• _Task directions_:
Lines from the start of the data through the line containing "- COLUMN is" must be given again exactly. Leave the others out.

• _Collected material_:
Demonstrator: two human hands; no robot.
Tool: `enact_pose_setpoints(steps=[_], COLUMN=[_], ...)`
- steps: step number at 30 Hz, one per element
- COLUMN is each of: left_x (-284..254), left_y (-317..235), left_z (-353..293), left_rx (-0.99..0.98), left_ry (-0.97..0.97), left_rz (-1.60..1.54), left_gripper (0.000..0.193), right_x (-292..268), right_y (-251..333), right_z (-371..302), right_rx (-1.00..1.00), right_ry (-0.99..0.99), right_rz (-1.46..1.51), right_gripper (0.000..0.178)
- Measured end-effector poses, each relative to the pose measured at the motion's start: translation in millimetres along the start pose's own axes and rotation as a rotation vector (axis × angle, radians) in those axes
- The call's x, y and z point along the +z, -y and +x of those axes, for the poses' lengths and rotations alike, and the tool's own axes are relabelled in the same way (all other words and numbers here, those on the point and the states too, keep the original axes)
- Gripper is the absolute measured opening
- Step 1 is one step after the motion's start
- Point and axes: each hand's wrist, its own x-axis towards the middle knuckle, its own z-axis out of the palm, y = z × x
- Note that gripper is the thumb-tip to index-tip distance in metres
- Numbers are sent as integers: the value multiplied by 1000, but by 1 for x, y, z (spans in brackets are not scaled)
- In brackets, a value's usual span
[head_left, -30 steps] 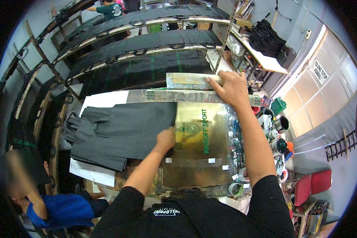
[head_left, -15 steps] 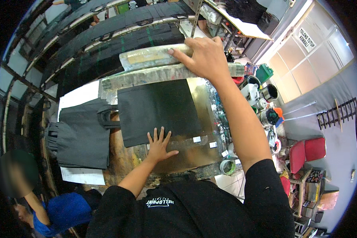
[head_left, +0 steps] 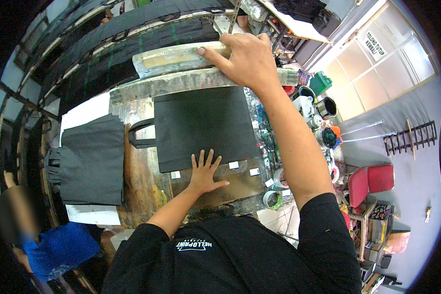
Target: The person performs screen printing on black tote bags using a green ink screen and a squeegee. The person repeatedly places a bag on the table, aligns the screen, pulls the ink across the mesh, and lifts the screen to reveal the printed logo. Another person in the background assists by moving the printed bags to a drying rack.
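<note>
A black fabric tote bag [head_left: 206, 127] lies flat on the printing board [head_left: 240, 188], its looped handle [head_left: 142, 133] sticking out to the left. My left hand [head_left: 206, 171] is spread open over the bag's near edge, palm down, with fingertips on the cloth. Beyond the bag, a paint-stained screen printing frame [head_left: 181, 87] stands tilted up. My right hand [head_left: 250, 59] is closed over its upper side, the thumb against a long pale bar [head_left: 181, 58] that looks like a squeegee. The far fingers' grip is partly hidden.
Left of the board sits a stack of black tote bags [head_left: 92, 161] on white sheets. Paint cans [head_left: 325, 108], tubs and a roll of tape [head_left: 273, 200] crowd the right edge. A co-worker in a blue shirt [head_left: 63, 250] is at the lower left. Red chairs [head_left: 379, 178] stand at right.
The tote bag has shifted right on the board and lies straighter, its handle now clear of the stack. My left hand has moved along with it. The right hand still holds the frame up.
</note>
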Motion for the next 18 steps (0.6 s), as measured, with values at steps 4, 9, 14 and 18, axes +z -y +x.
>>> enact_pose_setpoints(steps=[4, 9, 14, 18], left_x=[3, 0, -88, -196], left_y=[-2, -9, 0, 24], left_z=[-8, -14, -4, -20], left_rx=[3, -28, -326, -56], left_ry=[9, 13, -110, -638], left_rz=[-26, -60, -696, -1716], left_gripper=[118, 122, 107, 89], right_x=[2, -1, 6, 2], right_y=[0, 2, -4, 12], right_z=[-1, 2, -1, -43], right_rx=[6, 14, -8, 12], right_ry=[9, 32, -34, 98], right_rz=[-40, -38, -45, -75], right_gripper=[69, 70, 69, 63])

• _Your solution_:
Demonstrator: two human hands; no robot.
Tool: `enact_pose_setpoints(steps=[_], COLUMN=[_], ...)`
- steps: step number at 30 Hz, one per element
- COLUMN is each of: left_x (-284..254), left_y (-317..235), left_z (-353..293), left_rx (-0.99..0.98), left_ry (-0.97..0.97), left_rz (-1.60..1.54), left_gripper (0.000..0.193), right_x (-292..268), right_y (-251..333), right_z (-371..302), right_rx (-1.00..1.00), right_ry (-0.99..0.99), right_rz (-1.46..1.51), right_gripper (0.000..0.178)

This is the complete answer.